* WHAT NEEDS TO BE DONE *
The data that follows must be transcribed in full and exactly, minus the pictures.
---------- TASK INPUT ----------
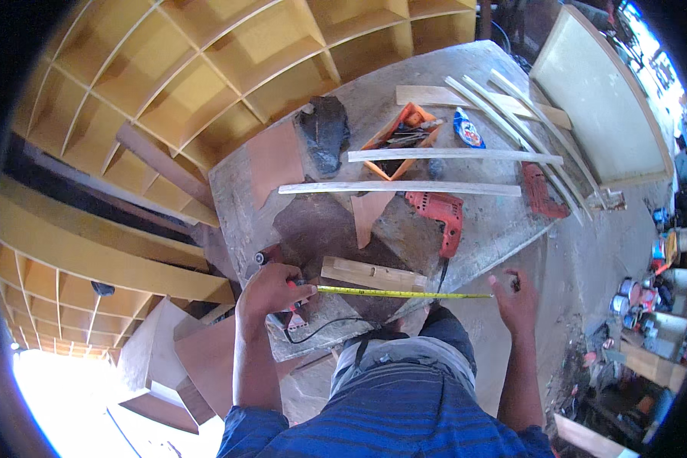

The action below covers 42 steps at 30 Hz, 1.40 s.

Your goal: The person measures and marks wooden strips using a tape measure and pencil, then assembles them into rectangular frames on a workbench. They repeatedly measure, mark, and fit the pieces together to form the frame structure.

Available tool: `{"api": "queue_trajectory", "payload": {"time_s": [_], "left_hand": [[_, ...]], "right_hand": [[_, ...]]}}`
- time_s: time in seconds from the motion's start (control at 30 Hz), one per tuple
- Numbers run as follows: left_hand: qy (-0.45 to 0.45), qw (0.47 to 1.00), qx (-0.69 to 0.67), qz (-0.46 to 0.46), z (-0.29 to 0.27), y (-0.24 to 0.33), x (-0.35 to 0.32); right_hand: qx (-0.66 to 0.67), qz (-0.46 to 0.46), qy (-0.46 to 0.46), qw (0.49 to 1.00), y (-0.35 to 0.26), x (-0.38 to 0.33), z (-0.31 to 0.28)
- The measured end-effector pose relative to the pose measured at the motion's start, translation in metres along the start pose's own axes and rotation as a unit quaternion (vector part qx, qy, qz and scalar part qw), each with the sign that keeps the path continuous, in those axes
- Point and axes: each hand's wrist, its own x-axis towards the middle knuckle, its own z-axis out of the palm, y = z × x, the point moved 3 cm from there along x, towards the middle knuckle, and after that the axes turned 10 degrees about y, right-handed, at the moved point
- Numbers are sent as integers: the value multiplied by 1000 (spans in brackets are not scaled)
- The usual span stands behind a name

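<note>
A yellow measuring tape (397,292) is stretched out along the near edge of the workbench (481,229). My left hand (271,290) grips the tape's case at the left end. My right hand (515,298) pinches the tape's free end at the right, just past the bench edge. A short wooden block (370,272) lies on the bench right behind the tape, close to my left hand.
A red power drill (439,214) lies behind the block, its cord hanging off the edge. Long thin wood strips (401,187), an orange box (401,137) of tools, a black bag (324,131) and brown board pieces lie farther back. Yellow shelving stands left; paint cans right.
</note>
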Motion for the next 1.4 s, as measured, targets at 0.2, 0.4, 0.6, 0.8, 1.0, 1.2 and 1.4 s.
{"api": "queue_trajectory", "payload": {"time_s": [0.2, 0.4, 0.6, 0.8, 1.0, 1.2, 1.4], "left_hand": [[-77, 994, 4, 82, 1, -5, 33], [-120, 986, 28, 114, 21, -29, 60], [-155, 983, 85, 51, 12, -2, 56], [-145, 986, 55, 59, 17, -18, 60], [-121, 990, 50, 54, 18, -15, 59], [-121, 989, 51, 65, 23, -15, 63], [-127, 987, 71, 62, 21, -13, 65]], "right_hand": [[-3, -227, -151, 962, -41, -9, 28], [49, -224, -273, 934, -41, -6, 51], [77, -174, -293, 937, -33, -10, 62], [111, -147, -321, 929, -21, -3, 51], [103, -137, -323, 931, -18, 1, 45], [115, -123, -314, 934, -11, 3, 49], [134, -108, -316, 933, -19, 2, 46]]}}
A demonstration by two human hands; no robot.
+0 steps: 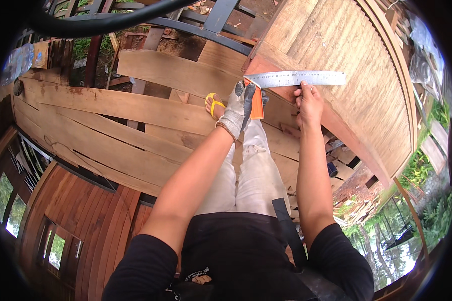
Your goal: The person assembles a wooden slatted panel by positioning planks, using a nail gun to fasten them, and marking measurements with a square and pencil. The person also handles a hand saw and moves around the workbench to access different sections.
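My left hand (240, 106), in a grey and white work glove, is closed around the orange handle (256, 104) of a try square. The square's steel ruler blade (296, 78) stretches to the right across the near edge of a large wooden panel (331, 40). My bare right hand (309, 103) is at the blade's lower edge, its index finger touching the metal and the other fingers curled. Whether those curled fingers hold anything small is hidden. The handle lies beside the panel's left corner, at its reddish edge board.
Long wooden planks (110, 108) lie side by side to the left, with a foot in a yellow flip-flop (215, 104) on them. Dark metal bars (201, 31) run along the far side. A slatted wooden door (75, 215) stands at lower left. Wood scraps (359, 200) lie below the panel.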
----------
* REPLY TO THE TASK *
The action below covers 42 steps at 30 Hz, 1.40 s.

Your goal: The person measures and marks wooden strips using a tape measure and pencil, then assembles them into rectangular frames on a workbench. They repeatedly measure, mark, and fit the pieces together to form the frame structure.

Available tool: `{"api": "queue_trajectory", "payload": {"time_s": [_], "left_hand": [[_, ...]], "right_hand": [[_, ...]]}}`
- time_s: time in seconds from the motion's start (control at 30 Hz), one per tuple
- Numbers run as follows: left_hand: qy (-0.45 to 0.45), qw (0.47 to 1.00), qx (-0.69 to 0.67), qz (-0.46 to 0.46), z (-0.29 to 0.27), y (-0.24 to 0.33), x (-0.35 to 0.32); right_hand: qx (-0.66 to 0.67), qz (-0.46 to 0.46), qy (-0.46 to 0.46), qw (0.49 to 1.00), y (-0.35 to 0.26), x (-0.38 to 0.33), z (-0.31 to 0.28)
- The measured end-effector pose relative to the pose measured at the motion's start, translation in metres along the start pose's own axes and rotation as a unit quaternion (vector part qx, qy, qz and scalar part qw), each with the sign that keeps the path continuous, in those axes
- Point and axes: each hand's wrist, its own x-axis towards the middle knuckle, its own z-axis out of the palm, y = z × x, the point moved 3 cm from there along x, towards the middle knuckle, and after that the axes turned 10 degrees about y, right-handed, at the moved point
- Numbers are sent as integers: the value multiplied by 1000 (spans in brackets are not scaled)
- The usual span stands behind a name

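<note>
A yellow measuring tape (397,292) is stretched out along the near edge of the workbench (481,229). My left hand (271,290) grips the tape's case at the left end. My right hand (515,298) pinches the tape's free end at the right, just past the bench edge. A short wooden block (370,272) lies on the bench right behind the tape, close to my left hand.
A red power drill (439,214) lies behind the block, its cord hanging off the edge. Long thin wood strips (401,187), an orange box (401,137) of tools, a black bag (324,131) and brown board pieces lie farther back. Yellow shelving stands left; paint cans right.
</note>
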Motion for the next 1.4 s, as measured, targets at 0.2, 0.4, 0.6, 0.8, 1.0, 1.2 and 1.4 s.
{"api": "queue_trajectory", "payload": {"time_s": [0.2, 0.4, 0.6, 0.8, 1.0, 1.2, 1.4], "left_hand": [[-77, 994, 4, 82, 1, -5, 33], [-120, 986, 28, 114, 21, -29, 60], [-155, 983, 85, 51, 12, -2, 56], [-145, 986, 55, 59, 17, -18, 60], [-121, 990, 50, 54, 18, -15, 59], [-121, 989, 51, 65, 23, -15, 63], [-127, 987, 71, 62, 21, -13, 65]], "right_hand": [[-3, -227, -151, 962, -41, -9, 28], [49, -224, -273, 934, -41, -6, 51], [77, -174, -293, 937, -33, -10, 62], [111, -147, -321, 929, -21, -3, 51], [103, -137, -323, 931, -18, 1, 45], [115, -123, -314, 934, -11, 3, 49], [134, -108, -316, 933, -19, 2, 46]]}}
A demonstration by two human hands; no robot.
+0 steps: 
Your goal: The person assembles a wooden slatted panel by positioning planks, using a nail gun to fasten them, and marking measurements with a square and pencil. The person also handles a hand saw and moves around the workbench to access different sections.
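My left hand (240, 106), in a grey and white work glove, is closed around the orange handle (256, 104) of a try square. The square's steel ruler blade (296, 78) stretches to the right across the near edge of a large wooden panel (331, 40). My bare right hand (309, 103) is at the blade's lower edge, its index finger touching the metal and the other fingers curled. Whether those curled fingers hold anything small is hidden. The handle lies beside the panel's left corner, at its reddish edge board.
Long wooden planks (110, 108) lie side by side to the left, with a foot in a yellow flip-flop (215, 104) on them. Dark metal bars (201, 31) run along the far side. A slatted wooden door (75, 215) stands at lower left. Wood scraps (359, 200) lie below the panel.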

This completes the answer.